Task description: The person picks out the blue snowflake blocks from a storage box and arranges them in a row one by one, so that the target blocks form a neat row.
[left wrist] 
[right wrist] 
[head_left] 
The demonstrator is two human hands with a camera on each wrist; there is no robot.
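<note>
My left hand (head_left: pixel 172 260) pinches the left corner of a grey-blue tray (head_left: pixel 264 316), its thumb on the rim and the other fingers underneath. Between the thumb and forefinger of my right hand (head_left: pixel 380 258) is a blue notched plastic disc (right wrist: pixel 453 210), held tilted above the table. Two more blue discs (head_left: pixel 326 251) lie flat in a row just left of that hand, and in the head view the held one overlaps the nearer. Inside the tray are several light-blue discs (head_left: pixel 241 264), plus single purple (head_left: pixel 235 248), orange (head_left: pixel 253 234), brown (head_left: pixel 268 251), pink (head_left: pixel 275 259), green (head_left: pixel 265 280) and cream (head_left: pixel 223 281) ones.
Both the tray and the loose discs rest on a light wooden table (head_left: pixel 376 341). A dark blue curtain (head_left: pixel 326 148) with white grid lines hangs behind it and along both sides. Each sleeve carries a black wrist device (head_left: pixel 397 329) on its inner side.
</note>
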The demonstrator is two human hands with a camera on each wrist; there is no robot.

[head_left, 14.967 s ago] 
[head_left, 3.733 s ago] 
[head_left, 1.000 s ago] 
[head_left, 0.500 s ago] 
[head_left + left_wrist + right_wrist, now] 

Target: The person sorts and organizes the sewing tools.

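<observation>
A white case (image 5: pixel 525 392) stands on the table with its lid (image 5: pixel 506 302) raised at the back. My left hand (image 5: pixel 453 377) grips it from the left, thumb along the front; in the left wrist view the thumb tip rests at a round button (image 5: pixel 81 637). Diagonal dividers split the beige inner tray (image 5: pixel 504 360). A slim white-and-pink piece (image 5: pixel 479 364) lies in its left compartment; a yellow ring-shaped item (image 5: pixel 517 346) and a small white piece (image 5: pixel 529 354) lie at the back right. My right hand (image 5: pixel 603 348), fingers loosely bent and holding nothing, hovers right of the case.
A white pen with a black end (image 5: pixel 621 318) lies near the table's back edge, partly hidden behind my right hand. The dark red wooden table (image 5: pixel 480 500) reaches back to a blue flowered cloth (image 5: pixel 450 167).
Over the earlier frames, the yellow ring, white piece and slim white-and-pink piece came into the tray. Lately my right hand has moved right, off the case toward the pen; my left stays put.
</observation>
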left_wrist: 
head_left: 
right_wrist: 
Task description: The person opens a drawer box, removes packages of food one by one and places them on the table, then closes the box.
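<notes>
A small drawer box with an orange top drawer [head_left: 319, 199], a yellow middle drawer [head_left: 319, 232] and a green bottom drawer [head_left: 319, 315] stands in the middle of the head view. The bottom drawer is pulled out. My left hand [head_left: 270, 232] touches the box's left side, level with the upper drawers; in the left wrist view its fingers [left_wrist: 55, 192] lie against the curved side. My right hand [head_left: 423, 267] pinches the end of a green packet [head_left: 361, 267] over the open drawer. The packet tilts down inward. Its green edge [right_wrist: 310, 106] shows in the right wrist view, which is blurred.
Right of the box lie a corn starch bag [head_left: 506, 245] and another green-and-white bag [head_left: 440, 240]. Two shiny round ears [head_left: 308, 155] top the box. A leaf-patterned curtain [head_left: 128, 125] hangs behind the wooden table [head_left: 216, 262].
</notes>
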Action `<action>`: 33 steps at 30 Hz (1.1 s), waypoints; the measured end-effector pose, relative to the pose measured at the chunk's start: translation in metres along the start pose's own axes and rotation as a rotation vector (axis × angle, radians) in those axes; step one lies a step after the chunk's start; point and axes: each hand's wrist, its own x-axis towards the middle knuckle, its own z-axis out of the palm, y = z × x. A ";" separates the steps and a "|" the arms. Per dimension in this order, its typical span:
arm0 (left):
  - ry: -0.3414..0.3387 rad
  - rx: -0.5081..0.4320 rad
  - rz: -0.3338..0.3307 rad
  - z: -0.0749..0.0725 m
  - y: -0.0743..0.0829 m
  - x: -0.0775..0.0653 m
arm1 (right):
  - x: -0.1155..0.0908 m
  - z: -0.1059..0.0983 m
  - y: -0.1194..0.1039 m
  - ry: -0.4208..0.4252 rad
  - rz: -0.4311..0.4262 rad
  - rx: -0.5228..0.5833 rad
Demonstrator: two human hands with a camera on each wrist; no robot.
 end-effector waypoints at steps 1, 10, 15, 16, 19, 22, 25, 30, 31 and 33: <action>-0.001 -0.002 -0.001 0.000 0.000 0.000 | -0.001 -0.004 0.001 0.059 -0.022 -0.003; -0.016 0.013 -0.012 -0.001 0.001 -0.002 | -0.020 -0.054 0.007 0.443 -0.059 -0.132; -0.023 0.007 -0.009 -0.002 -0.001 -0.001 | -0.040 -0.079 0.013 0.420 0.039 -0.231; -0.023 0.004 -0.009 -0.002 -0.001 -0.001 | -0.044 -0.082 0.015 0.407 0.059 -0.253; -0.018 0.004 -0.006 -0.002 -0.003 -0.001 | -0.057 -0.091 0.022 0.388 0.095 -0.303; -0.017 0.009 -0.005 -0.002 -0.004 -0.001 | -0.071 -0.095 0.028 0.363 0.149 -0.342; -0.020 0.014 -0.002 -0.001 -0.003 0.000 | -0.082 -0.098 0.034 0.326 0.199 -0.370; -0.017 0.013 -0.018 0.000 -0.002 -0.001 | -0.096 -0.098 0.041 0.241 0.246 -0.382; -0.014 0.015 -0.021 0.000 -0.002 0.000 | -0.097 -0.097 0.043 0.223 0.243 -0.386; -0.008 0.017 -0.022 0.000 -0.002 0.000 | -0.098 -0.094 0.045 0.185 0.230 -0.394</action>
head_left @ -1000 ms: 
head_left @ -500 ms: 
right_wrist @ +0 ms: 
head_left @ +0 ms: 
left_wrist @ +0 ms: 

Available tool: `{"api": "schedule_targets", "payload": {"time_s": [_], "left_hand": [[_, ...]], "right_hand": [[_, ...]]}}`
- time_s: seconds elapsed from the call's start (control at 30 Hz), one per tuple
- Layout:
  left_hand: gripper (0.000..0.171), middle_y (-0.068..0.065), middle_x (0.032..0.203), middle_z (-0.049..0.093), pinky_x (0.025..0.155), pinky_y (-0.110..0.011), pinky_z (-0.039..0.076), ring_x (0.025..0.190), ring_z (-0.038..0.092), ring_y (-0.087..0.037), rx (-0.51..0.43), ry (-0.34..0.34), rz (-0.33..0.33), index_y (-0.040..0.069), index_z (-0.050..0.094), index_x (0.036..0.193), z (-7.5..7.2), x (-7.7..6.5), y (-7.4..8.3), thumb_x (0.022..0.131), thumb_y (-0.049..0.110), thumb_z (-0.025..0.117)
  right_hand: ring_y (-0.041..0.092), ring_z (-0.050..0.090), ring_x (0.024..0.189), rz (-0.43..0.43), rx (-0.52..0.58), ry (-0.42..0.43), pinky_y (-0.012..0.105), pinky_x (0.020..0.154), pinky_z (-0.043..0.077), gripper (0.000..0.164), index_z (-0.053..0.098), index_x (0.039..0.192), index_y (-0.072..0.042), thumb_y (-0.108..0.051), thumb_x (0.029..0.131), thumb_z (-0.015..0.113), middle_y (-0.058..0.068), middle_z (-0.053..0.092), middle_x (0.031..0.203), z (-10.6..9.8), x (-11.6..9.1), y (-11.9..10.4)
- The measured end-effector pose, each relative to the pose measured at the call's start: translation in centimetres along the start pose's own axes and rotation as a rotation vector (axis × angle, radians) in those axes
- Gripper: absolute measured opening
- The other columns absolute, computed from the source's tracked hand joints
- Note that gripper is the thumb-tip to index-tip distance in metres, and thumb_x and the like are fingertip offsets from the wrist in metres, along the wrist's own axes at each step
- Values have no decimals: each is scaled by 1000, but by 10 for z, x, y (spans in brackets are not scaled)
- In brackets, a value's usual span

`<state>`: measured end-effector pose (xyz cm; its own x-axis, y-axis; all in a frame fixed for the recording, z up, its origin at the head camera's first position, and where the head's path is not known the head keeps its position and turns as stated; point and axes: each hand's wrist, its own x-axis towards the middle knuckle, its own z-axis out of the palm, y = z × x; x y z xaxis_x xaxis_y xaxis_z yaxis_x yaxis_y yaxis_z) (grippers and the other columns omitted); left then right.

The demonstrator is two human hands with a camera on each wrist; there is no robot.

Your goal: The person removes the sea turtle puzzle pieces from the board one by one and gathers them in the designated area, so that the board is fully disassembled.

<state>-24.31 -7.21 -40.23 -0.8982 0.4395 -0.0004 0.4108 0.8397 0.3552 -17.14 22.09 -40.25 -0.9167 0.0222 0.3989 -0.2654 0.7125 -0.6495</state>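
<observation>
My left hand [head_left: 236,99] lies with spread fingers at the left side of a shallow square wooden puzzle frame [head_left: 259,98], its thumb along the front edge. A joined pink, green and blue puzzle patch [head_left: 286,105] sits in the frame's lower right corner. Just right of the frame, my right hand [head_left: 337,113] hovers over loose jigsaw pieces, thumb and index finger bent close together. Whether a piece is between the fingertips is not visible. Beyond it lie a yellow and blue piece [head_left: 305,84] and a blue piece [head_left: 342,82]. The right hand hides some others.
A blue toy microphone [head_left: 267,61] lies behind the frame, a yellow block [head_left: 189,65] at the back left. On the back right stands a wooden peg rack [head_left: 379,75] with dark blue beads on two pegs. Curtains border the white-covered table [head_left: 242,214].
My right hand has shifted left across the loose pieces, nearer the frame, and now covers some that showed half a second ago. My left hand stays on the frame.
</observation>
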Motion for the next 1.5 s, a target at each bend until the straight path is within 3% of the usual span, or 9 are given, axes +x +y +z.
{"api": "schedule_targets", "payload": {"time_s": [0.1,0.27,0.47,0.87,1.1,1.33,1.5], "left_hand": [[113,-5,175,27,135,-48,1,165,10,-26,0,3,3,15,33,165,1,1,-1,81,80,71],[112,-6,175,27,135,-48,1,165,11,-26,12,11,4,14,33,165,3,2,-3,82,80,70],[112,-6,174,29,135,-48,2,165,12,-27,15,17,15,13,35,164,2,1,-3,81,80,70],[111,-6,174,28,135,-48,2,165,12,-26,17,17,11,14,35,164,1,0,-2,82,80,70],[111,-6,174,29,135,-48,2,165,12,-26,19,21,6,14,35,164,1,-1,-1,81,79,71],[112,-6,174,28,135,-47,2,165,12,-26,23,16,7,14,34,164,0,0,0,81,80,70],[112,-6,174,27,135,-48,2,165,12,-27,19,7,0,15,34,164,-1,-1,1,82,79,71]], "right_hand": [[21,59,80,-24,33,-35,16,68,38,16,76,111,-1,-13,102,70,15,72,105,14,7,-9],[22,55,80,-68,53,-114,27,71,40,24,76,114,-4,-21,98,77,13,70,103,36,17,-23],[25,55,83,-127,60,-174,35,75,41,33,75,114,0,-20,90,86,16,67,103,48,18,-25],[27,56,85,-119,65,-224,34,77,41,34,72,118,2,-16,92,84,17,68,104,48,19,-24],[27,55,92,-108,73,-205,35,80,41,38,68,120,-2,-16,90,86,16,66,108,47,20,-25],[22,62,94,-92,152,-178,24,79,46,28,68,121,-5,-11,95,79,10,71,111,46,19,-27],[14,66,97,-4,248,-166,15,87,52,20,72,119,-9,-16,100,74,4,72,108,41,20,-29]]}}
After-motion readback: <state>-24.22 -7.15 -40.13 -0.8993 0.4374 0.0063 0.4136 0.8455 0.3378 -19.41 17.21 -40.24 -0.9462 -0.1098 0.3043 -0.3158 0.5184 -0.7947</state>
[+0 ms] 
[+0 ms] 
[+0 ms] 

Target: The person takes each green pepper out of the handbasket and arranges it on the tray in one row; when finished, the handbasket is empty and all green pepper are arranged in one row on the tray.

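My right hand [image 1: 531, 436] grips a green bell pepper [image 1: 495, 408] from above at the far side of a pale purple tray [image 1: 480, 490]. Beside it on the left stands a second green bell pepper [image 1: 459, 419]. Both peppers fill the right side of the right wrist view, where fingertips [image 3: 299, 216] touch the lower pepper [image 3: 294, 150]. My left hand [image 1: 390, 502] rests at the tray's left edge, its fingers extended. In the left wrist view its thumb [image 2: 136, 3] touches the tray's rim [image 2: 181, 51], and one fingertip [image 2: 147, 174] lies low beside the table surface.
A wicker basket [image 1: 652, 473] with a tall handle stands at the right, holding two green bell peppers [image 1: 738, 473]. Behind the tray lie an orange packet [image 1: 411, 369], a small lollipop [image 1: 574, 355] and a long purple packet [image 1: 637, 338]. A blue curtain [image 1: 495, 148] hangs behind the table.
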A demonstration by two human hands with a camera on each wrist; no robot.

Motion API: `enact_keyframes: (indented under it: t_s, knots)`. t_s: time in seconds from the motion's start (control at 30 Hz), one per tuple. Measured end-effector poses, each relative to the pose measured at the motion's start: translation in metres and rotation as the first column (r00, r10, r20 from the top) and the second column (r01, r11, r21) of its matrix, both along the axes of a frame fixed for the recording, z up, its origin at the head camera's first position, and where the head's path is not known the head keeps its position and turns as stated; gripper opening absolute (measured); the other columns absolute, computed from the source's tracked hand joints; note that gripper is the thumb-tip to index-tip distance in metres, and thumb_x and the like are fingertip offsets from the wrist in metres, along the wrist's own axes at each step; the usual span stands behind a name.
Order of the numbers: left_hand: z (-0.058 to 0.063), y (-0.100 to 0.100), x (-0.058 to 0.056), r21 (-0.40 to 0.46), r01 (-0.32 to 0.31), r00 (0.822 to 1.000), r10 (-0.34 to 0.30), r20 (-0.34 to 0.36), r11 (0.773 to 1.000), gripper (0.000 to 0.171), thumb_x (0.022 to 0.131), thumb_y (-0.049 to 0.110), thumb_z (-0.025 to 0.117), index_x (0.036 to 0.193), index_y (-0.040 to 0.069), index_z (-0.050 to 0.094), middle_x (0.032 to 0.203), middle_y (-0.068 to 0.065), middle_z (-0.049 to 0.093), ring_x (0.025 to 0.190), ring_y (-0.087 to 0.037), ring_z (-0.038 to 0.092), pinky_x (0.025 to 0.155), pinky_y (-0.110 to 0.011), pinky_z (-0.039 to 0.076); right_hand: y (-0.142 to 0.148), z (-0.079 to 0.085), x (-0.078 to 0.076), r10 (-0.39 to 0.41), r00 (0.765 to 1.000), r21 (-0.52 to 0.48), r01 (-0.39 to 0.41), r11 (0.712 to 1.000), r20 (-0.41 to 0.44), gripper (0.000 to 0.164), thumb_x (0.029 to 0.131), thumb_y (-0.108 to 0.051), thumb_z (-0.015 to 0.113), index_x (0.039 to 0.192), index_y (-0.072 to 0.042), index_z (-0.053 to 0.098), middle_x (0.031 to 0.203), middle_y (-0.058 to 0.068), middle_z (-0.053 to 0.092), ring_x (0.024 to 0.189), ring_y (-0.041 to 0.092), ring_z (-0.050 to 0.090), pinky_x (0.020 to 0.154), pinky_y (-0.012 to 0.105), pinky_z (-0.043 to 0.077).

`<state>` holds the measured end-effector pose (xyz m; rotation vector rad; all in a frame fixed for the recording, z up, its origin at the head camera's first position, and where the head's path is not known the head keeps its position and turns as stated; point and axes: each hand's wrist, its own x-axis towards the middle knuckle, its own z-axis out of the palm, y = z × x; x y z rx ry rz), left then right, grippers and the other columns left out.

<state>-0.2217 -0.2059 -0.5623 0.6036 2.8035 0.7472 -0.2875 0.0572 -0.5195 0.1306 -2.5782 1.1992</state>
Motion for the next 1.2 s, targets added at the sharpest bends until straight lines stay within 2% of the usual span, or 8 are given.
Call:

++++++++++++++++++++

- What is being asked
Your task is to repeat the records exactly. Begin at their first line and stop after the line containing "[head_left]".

- Exercise response
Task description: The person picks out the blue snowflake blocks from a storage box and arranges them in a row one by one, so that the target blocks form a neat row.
[left wrist] 
[right wrist] 
[head_left] 

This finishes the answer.